This Morning I placed the following poster on my FB page.
Since May (last November really), I’ve been involved in some form of church celebrations and/or fundraising projects. It has been one hectic month after the other. Yesterday, my church celebrated its 89th Annual Women’s Day and at the close of that service, I was deliriously happy that it was all done.
Over the last year and a half, I’ve learned quite a few things about people, about managing people, and about choosing the right people. You see, I thought people in the religious community would be different from those in the worldly workplace, but I’ve discovered that the only difference is religious people regularly attend church. That is all.
As I labored to make these celebrations successful, I dreamed of getting back to working on my novels. Aside from stealing a few days during September to post to my blog during the Rave Reviews Book Club Back to School Blog and Block Party, I’ve not focused on writing in any form except that which was to raise money or bring attention to our various church events.

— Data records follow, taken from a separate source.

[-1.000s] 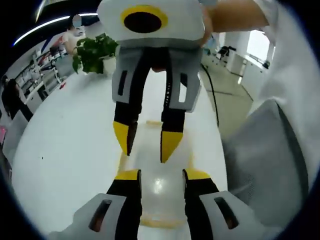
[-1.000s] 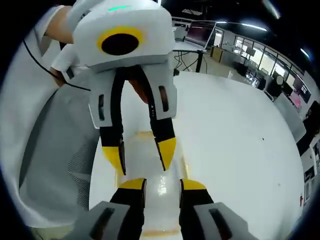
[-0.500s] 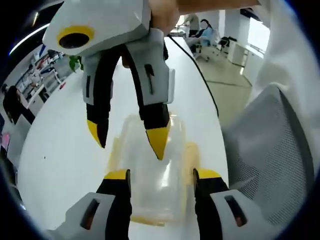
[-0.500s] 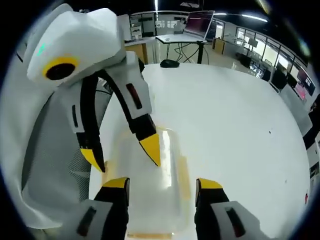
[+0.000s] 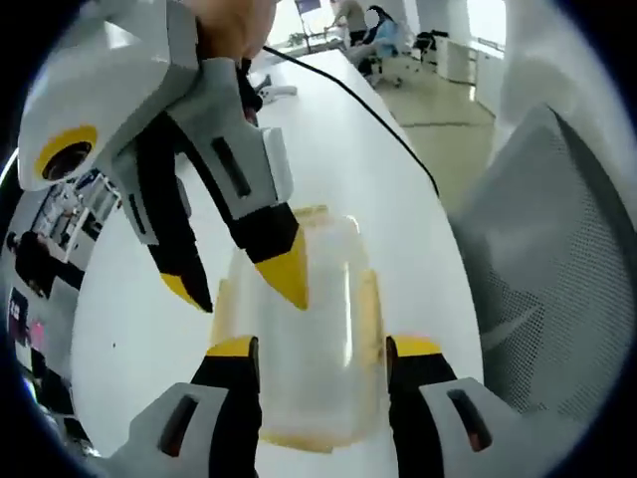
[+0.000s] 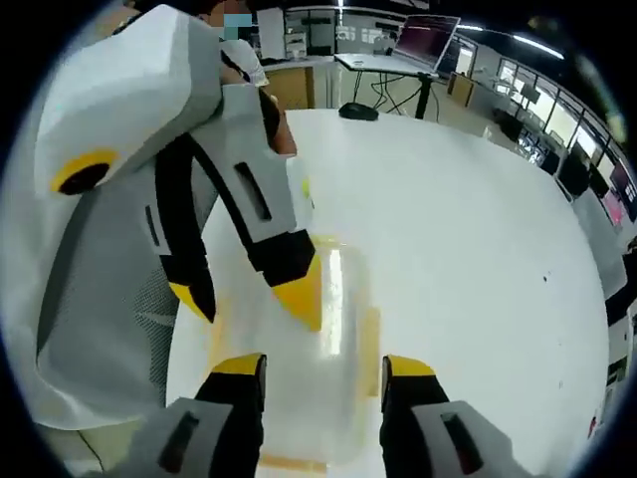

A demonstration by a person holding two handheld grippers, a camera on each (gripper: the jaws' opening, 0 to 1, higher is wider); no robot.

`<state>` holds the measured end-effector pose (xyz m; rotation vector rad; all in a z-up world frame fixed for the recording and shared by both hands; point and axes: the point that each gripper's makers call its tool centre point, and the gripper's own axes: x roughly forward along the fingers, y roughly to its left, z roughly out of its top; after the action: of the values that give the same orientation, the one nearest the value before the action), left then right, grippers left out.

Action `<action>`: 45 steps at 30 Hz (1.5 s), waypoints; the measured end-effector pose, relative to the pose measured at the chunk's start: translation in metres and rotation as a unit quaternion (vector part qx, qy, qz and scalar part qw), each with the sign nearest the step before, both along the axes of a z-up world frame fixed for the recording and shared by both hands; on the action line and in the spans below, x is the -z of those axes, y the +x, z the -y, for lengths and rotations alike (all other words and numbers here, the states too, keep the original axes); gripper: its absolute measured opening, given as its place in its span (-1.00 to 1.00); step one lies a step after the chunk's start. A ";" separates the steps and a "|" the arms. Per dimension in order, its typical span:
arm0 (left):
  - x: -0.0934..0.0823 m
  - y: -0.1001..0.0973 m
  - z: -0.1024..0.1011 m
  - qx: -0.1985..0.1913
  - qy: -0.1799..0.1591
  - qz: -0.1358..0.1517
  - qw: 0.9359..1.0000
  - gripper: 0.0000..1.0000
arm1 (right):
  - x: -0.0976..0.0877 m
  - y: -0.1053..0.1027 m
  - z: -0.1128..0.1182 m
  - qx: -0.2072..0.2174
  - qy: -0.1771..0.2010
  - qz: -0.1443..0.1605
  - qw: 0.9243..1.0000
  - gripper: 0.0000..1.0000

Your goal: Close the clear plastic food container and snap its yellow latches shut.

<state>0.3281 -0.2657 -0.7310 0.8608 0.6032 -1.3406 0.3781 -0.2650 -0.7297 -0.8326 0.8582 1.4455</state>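
The clear plastic food container [image 5: 323, 299] lies on the white table [image 5: 129, 329] with its lid on. Yellow latches [image 5: 370, 317] run along its edges. My left gripper [image 5: 323, 349] is open, its yellow-tipped jaws standing to either side of the container's near end. The right gripper [image 5: 237, 287] reaches in from the upper left, open, tips above the container's far left part. In the right gripper view the container [image 6: 343, 383] lies between the open right gripper [image 6: 322, 365] jaws. There the left gripper [image 6: 244, 297] hangs open over it. Whether any tip touches the container I cannot tell.
A grey mesh chair back [image 5: 542, 249] stands close at the table's edge. A black cable [image 5: 373, 105] runs across the table. A laptop [image 6: 428, 30] and a mouse [image 6: 358, 112] sit at the far end. The person's white sleeve [image 6: 90, 299] is alongside.
Both grippers opened wider over the last second and now straddle the container. Each view has drawn back and tilted, so more of the container shows and the other gripper sits further left.
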 end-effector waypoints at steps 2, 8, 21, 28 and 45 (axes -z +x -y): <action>-0.007 0.002 0.004 -0.005 -0.019 -0.008 1.000 -0.01 | 0.000 0.002 0.000 0.002 -0.002 -0.003 1.000 -0.05; -0.008 0.005 0.007 0.016 -0.016 -0.011 1.000 -0.09 | 0.003 0.001 -0.001 -0.012 -0.008 -0.025 1.000 -0.07; 0.003 0.009 0.003 0.014 0.012 0.001 1.000 -0.04 | 0.009 -0.001 -0.002 -0.023 -0.048 -0.078 0.996 -0.08; -0.002 0.003 0.004 0.027 0.018 -0.035 0.999 -0.15 | 0.010 -0.003 -0.004 -0.033 -0.068 -0.070 0.995 -0.08; 0.003 0.006 0.005 0.019 0.068 -0.031 0.997 -0.21 | 0.015 0.001 -0.001 -0.033 -0.106 -0.097 0.989 -0.08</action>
<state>0.3339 -0.2704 -0.7344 0.9486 0.7362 -1.3762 0.3789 -0.2639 -0.7451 -0.8940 1.1564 1.5285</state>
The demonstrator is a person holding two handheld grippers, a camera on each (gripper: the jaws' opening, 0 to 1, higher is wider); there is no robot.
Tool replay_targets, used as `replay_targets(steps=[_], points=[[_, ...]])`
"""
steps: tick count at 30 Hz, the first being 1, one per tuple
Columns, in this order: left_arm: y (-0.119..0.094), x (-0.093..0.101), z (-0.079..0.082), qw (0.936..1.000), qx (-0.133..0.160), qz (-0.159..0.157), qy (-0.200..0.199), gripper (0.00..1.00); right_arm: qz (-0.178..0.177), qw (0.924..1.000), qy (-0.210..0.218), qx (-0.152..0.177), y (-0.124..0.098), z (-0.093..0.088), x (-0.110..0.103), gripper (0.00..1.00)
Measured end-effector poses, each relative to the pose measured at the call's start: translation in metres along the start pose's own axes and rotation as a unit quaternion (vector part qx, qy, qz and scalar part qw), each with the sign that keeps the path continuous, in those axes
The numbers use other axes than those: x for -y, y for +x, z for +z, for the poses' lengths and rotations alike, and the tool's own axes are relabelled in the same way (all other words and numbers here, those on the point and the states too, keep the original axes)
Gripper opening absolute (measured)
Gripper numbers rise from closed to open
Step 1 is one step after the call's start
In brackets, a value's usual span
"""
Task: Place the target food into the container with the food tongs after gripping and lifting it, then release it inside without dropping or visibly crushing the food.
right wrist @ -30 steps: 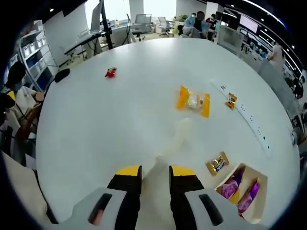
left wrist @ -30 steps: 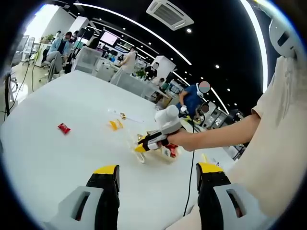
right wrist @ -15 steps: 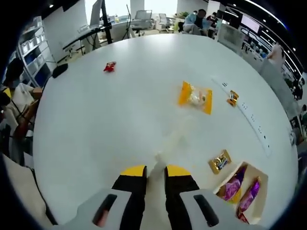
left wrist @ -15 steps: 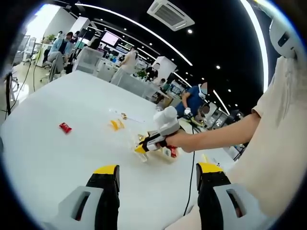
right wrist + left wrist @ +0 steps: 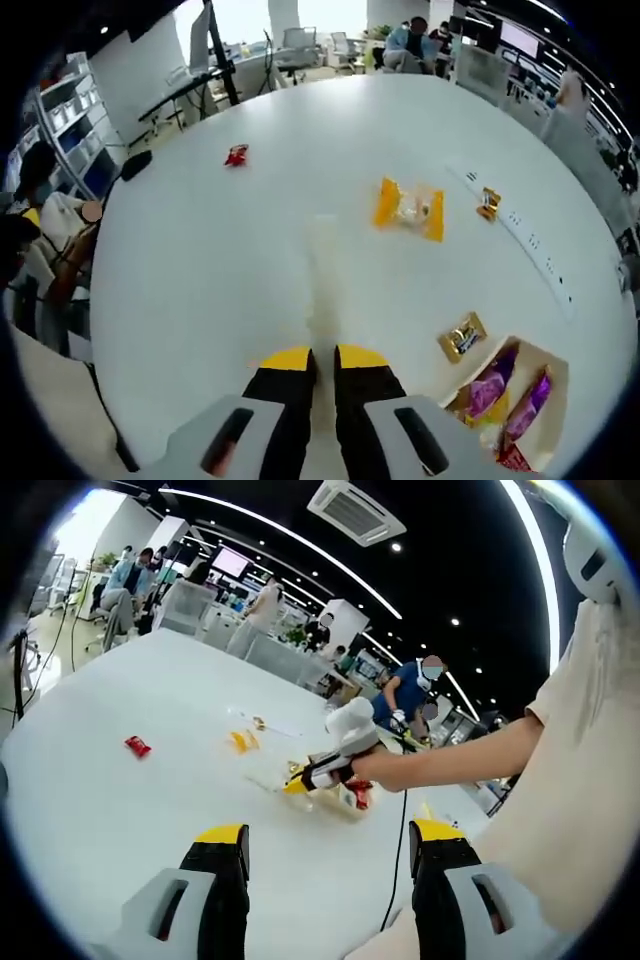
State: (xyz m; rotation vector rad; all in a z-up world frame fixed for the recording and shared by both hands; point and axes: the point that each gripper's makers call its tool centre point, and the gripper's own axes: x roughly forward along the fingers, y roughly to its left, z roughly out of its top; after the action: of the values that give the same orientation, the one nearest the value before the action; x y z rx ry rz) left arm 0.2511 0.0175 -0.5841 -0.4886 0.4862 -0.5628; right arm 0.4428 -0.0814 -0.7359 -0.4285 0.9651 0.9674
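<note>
Jaws of the right gripper [image 5: 322, 365] are nearly together, clamped on pale translucent food tongs [image 5: 322, 275] that reach forward over the desk [image 5: 200, 260]; jaws of the left gripper [image 5: 328, 848] stand wide apart with nothing between them, held above the desk's near part. The white desk is broad and mostly bare, with open room around the tongs' tip on every side; its far edge curves past chairs and seated people. In the left gripper view the right gripper [image 5: 312, 778] appears from the right, gripped by a hand [image 5: 375, 768], beside a cluster of packets. Against the frame half a second earlier, the right jaws have drawn closer, and the tongs now point straight ahead rather than angled toward the yellow packet. An open tan container [image 5: 520, 395] lies at the lower right of the right gripper view, holding two purple packets [image 5: 487, 384] and a red one at its edge. A white power strip [image 5: 520, 255] runs along the right side. The yellow packet [image 5: 409, 208], clear in its middle with a pale food piece inside, lies flat, well apart from the tongs' tip, to the right. A gold-and-dark packet [image 5: 461, 337] lies just beside the container. A small red packet [image 5: 236, 155] lies far off to the left.
</note>
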Motion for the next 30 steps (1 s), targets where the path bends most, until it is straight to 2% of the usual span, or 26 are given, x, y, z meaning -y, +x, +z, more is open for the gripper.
replay_targets(steps=[5, 8, 15, 18, 22, 25, 27, 30], points=[[0.004, 0.002, 0.003, 1.0000, 0.001, -0.006, 0.004, 0.65, 0.052, 0.9974, 0.044, 0.024, -0.020, 0.012, -0.014, 0.06], [0.007, 0.002, 0.005, 0.9999, 0.006, -0.011, 0.001, 0.65, 0.091, 0.9930, 0.065, 0.037, -0.034, 0.017, -0.027, 0.06], [0.011, 0.005, 0.011, 0.9997, 0.008, -0.020, 0.010, 0.64, 0.124, 0.9878, 0.080, 0.051, -0.056, 0.016, -0.043, 0.06], [0.012, 0.006, 0.013, 0.9996, 0.011, -0.024, 0.011, 0.64, 0.149, 0.9833, 0.089, 0.056, -0.066, 0.015, -0.055, 0.06], [0.013, 0.008, 0.017, 0.9993, 0.021, -0.029, 0.006, 0.64, 0.187, 0.9749, 0.101, 0.065, -0.079, 0.017, -0.070, 0.06], [0.012, 0.008, 0.020, 0.9991, 0.027, -0.032, 0.002, 0.64, 0.227, 0.9646, 0.112, 0.077, -0.092, 0.022, -0.085, 0.06], [0.012, 0.008, 0.023, 0.9989, 0.032, -0.035, 0.001, 0.64, 0.262, 0.9544, 0.114, 0.086, -0.103, 0.026, -0.099, 0.06], [0.012, 0.008, 0.027, 0.9984, 0.041, -0.039, -0.003, 0.63, 0.291, 0.9446, 0.117, 0.096, -0.115, 0.031, -0.111, 0.06]])
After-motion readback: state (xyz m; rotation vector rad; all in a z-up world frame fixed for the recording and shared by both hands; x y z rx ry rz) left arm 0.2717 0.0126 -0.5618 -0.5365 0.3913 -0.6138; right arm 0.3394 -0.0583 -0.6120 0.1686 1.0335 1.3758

Boy, how I’ve stressed. Plots and outlines have been dancing around in my head, as vast and varied as they were 6 years ago when I asked God to free me from my 9 to 5. I promised Him that if He’d sustain my mind long enough to allow me to get words on paper, I’d do what I feel I’ve been put on earth to do. Write!
I haven’t kept my promise. Life has gotten in the way. Travel, caretaker, fundraiser all seemed more important than establishing and sustaining a full fledged writing career—in spite of the promise.
As I begin anew on the promise, I plan to bear in mind that nobody cares about what I need except me. Others are out to utilize my time and anybody else’s in order to get what they want. I can’t be nice and wait for them to realize that they are stifling me. I must drape my private desires about me like a cape and selfishly pull them tight at my regularly appointed times to keep others’ desires in their place.
I must value and treasure my own time and set aside time which l need to feel contented and fulfilled. Today, I am designing a happy medium which will allow me to work for and with others and still set aside designated time for myself!